You are asking the right question. And you can use kmeans!!! Despite what you may be told by some, you absolutely can cluster with kmeans. There is nothing about binary data that will cause kmeans to fail. However, you might want to consider the following:
1 - Zero-mean your matrix by column. This means that you compute the mean row vector, which now becomes a real valued vector, and then subtract that vector from each of the original binary vectors. Your 0/1 binary matrix of 650K row vectors now becomes a real valued matrix of 650K vectors. Note that this DOES NOT change the mutual distance (or similarity) between vectors. It is just a translation operation, applied identically to each vector.
2 - Apply the sign function to the matrix. The sign function forces each matrix element to -1 if it is negative, or to +1 otherwise. The result of this transformation, in steps 1 and 2, is that the new matrix is no longer sparse.
3 - Now apply kmeans. you can use the Euclidean metric, or experiment with other metrics that you kmeans implementation supports. No need to use a specific binary clustering algorithm. kmeans is simple and clustering 650K vectors should be easily feasible on a decent desktop.

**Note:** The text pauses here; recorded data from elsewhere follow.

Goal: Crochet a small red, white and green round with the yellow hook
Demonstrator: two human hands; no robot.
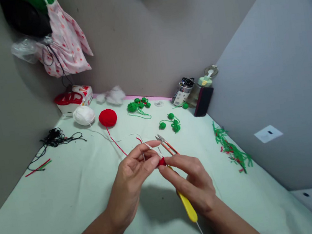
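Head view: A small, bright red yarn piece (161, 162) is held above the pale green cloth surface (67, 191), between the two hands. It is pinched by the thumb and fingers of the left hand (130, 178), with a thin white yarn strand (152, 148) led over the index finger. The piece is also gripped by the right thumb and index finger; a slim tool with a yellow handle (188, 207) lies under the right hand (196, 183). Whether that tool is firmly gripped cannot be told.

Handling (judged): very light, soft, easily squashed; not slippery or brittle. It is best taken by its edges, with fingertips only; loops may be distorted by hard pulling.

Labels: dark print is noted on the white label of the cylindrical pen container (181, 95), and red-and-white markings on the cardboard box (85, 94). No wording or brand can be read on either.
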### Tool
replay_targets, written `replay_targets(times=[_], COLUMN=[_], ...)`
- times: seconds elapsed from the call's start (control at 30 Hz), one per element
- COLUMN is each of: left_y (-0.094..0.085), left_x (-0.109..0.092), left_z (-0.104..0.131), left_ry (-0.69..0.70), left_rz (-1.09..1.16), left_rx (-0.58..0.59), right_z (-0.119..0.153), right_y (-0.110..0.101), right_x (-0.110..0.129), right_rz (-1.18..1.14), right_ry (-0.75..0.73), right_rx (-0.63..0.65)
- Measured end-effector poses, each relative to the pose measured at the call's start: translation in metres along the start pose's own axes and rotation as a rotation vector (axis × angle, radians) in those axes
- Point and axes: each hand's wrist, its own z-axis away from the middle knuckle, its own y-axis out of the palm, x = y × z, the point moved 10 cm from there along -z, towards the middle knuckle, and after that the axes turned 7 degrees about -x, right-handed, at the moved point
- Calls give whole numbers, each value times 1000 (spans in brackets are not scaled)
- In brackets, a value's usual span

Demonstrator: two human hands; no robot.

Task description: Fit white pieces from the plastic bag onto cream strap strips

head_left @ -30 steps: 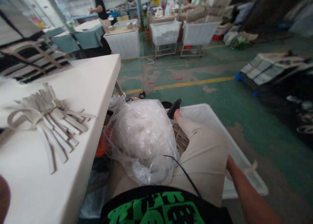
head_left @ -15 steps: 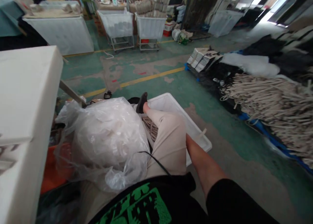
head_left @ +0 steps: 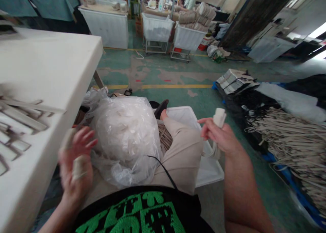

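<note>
My left hand point(head_left: 77, 158) is raised beside the white table's edge, its fingers apart and nothing in it; pale wraps cover two of its digits. On the right, my right hand point(head_left: 216, 133) is closed on a strip point(head_left: 215, 152), light beige, that hangs down in a loop over the white tray point(head_left: 210, 173). A pale wrap or piece stands up at its thumb. Between my hands lies a clear plastic bag point(head_left: 124, 131) of whitish pieces. Brown strips point(head_left: 165, 136) show in the tray beside my leg.
The white table point(head_left: 63, 53) at left carries flat beige strips point(head_left: 22, 124). A heap of beige cords point(head_left: 300, 148) lies on a blue pallet at right. White carts point(head_left: 157, 27) stand at the back, near a seated person point(head_left: 189, 2).
Both hands have come into view, the right one raised from the tray with a strip. The camera has turned left, showing more of the table and its strips.
</note>
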Motion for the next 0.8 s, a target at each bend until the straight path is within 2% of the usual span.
replay_targets(times=[0.03,0.1,0.17,0.2,0.23,0.3,0.4,0.5,0.57,0.67,0.8], left_y=[10,36,49,51,51,55,68,79,79,70,54], left_x=[23,89,151,177,198,219,223,219,211,183,122], left_z=[4,19,34,41,46,50,49,45,42,40,39], left_ry=[-51,-232,-360,-412,-450,-469,-455,-468,-482,-481,-441], left_rz=[-12,-202,-393,-481,-571,-621,-587,-503,-430,-285,-38], left_rx=[49,235,348,382,391,390,406,422,407,366,325], right_z=[10,32,52,59,67,78,83,80,76,73,75], right_y=[37,108,172,198,221,253,271,267,263,265,285], right_x=[3,-1,-20,-31,-41,-60,-86,-108,-116,-116,-98], right_rz=[-88,-254,-338,-355,-375,-405,-334,-260,-242,-250,-238], right_ry=[11,68,170,205,231,290,347,427,456,445,383], right_rx=[160,387,554,594,646,706,721,666,627,650,763])
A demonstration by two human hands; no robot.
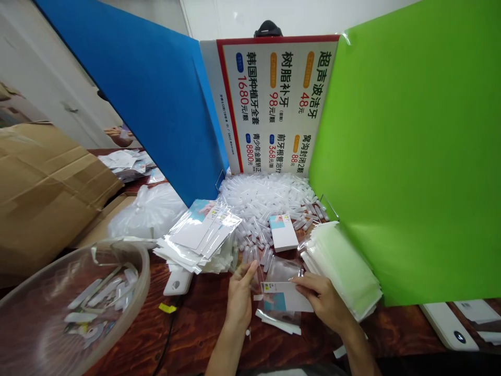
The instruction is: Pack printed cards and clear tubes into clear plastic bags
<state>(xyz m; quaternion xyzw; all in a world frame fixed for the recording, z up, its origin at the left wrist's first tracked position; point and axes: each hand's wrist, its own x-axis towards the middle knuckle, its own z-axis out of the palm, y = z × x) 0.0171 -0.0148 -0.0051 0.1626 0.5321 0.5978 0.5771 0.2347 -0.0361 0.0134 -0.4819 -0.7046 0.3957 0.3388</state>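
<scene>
My left hand (240, 292) is closed, its thumb and fingers pinching the edge of a clear plastic bag (281, 268). My right hand (324, 297) grips the right end of a printed card (285, 297), white with a blue picture and a yellow label. The card lies level at the bag, and I cannot tell whether its edge is inside. Beyond the hands spreads a heap of small translucent tubes (270, 198). A stack of similar cards (285, 239) stands in front of the heap. White paper strips (277, 324) lie under the card.
Filled packets (199, 235) are piled at left, and a stack of clear bags (340, 266) sits at right. A translucent bin (143, 282) holds scraps. Blue (156, 94) and green panels (410, 156) flank a printed board (274, 104). A cardboard box (50, 193) stands far left.
</scene>
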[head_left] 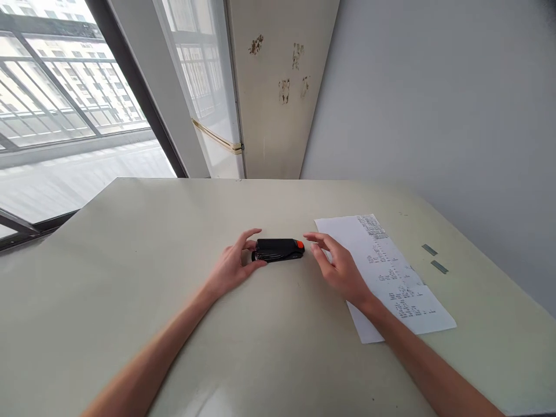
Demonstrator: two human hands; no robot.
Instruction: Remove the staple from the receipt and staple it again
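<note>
Black stapler (278,249) partly inside left grip (232,263), hold unclear; right grip (341,266) parted, just beside.

Blk stapler (278,250) w/ orange end (300,244), wht sheet (384,269) w/ dk print (403,301)

Daylight floods from the window (73,87); pale glare streaks the table (260,336)

Pale, smooth surface (260,359). Near its middle, a black stapler (275,250), orange tip (300,244) to the right. Right of it, a printed sheet (391,289), lying askew; beyond, two small grey strips (439,267), close together.
</note>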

4 - If you wish to have binary cluster vectors as the result, then apply the sign function to the final k clusters. You may also convert the final cluster vectors from +1/-1 representation to 0/1 representation (but only after applying the sign function).
Things to note:
Because you only have 62 dimensional vectors the range of 'similarity' values that are possible between vectors in the binary representation is 62 (corresponding to a Hamming distance between 0 and 62.) Since the range of distances between binary vectors is thus limited, any ranking by hamming distances will necessarily result in numerous ties. As you try to squeeze 650K vectors into only 62 possible distance buckets, the number of vectors per bucket will depend on the number of clusters, but will generally be large and you may need to resolve ties by going back to the original data from which you derived the initial binary matrix.